Le « calvaire » des apostats
Samedi matin, les députés se sont notamment divisés autour d’un éventuel « délit de déni d’apostasie », sur la base d’amendements du groupe Les Républicains. « Aujourd’hui les apostats, c’est-à-dire ceux qui se sont détournés de la religion, sont dénigrés par les fondamentalistes et vivent malheureusement un véritable calvaire », a affirmé Éric Diard, favorable à la création d’un délit spécifique. Ce à quoi la majorité et plusieurs députés de gauche ont répliqué que, puisque la liberté de conscience fait déjà partie des principes fondamentaux de la République, il est inutile d’« ajouter du symbole au symbole ». Après avoir débattu une demi-heure sur la pertinence ou non d’inscrire dans la loi ce terme relevant du « vocabulaire religieux », l’Assemblée a rejeté ces amendements.

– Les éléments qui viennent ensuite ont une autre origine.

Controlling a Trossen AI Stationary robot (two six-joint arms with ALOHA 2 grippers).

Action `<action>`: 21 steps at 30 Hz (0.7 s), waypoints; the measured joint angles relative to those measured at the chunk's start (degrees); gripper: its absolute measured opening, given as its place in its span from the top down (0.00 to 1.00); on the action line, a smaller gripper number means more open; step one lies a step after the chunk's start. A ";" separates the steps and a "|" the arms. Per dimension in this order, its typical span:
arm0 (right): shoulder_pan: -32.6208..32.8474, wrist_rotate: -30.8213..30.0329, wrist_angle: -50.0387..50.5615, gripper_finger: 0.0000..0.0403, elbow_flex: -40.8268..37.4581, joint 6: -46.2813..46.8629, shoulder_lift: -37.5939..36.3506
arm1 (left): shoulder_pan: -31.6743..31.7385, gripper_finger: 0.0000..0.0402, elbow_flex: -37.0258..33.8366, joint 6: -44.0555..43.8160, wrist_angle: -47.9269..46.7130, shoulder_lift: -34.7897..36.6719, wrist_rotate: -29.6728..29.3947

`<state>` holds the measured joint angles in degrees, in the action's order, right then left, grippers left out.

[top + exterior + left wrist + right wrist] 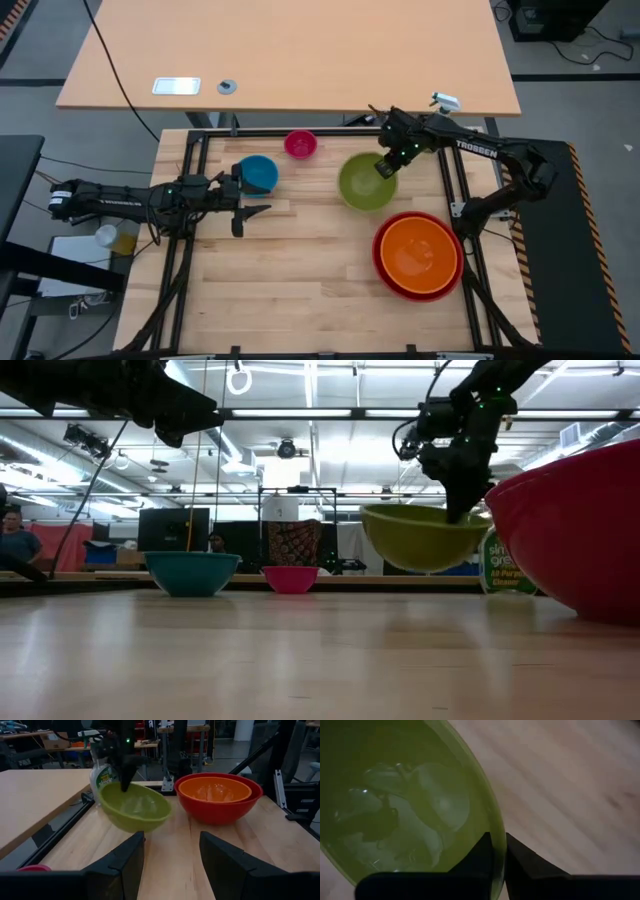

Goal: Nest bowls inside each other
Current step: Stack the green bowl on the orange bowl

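Observation:
My right gripper (386,167) is shut on the lime green bowl (365,185), which hangs above the table (420,540) right of centre. The orange bowl (418,250) sits nested in the red bowl (384,268) at the near right. The blue bowl (258,172) and the small pink bowl (300,143) rest on their bases toward the far side. My left gripper (250,214) hovers open just near of the blue bowl, touching nothing, its fingers pointing toward the table's right. My right gripper pinches the green bowl's rim (496,832) on its far right side, one finger inside the bowl and one outside. The fingers (460,500) come steeply from above. The bowl is lifted clear of the table and tilted (135,810).
A spray bottle (102,772) stands at the table's far right, behind the green bowl. Bare wood (290,290) lies across the near left and middle. A second, lighter table (300,50) stands beyond the far edge.

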<state>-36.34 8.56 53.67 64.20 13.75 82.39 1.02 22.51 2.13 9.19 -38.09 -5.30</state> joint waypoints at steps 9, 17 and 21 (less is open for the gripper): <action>9.68 16.61 2.95 0.91 0.04 -5.80 -4.55 | 0.00 0.52 0.02 0.00 -0.09 0.00 0.00; 18.53 13.47 5.09 0.91 0.04 -1.86 -15.75 | 0.00 0.52 0.02 -0.47 -0.07 0.00 0.00; 22.84 11.72 13.97 0.91 0.11 4.87 -20.19 | 0.00 0.52 0.02 -0.90 -0.05 0.00 0.00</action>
<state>-13.50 20.28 67.64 64.31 18.63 62.20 1.02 22.52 1.23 9.15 -38.09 -5.30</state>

Autre tentative d’une partie de la droite (en l’occurrence la députée LR Anne-Laure Blin) à s’être finalement soldée par un échec : la création d’un délit pour « le questionnement de la supériorité des lois de la République sur la loi de Dieu », passible de cinq ans de prison et 45 000 € d’amende. Si cette possibilité a rapidement été écartée, la question a resurgi à plusieurs reprises dans l’hémicycle, divisant la droite elle-même. Xavier Breton (LR) a pour sa part estimé que « l’ordre civil ne règle pas tout » et qu’en ce qui concerne « l’ordre personnel », c’est la « loi de la conscience » qui prime.
Les députés ont adopté l’article sur l’instruction en famille
Le dispositif qui encadre l’instruction en famille (IEF) a été adopté vendredi 12 février. Les parents peuvent invoquer une « situation propre à l’enfant » pour y recourir, mais l’article 21 du projet de loi confortant le respect des principes républicains définit un cadre contraignant.
L’administration pourra s’opposer à l’IEF au nom de la défense de « l’intérêt supérieur de l’enfant ». L’autorité administrative peut convoquer les responsables de l’enfant à un entretien et contrôler « la capacité » des personnes (pas forcément les parents) chargées de l’instruction, tandis que des « cellules de prévention de l’évitement scolaire » sont instituées dans chaque département.
Face aux critiques, certains aménagements ont été inscrits dans le texte. Lorsque des parents déposent une demande, le rectorat a deux mois pour répondre et l’absence d’avis vaut acceptation. Un dispositif de recours pour les familles a aussi été précisé. Et une période de transition a été instaurée : jusqu’à la rentrée scolaire 2024, les familles n’auront pas à effectuer une demande d’autorisation.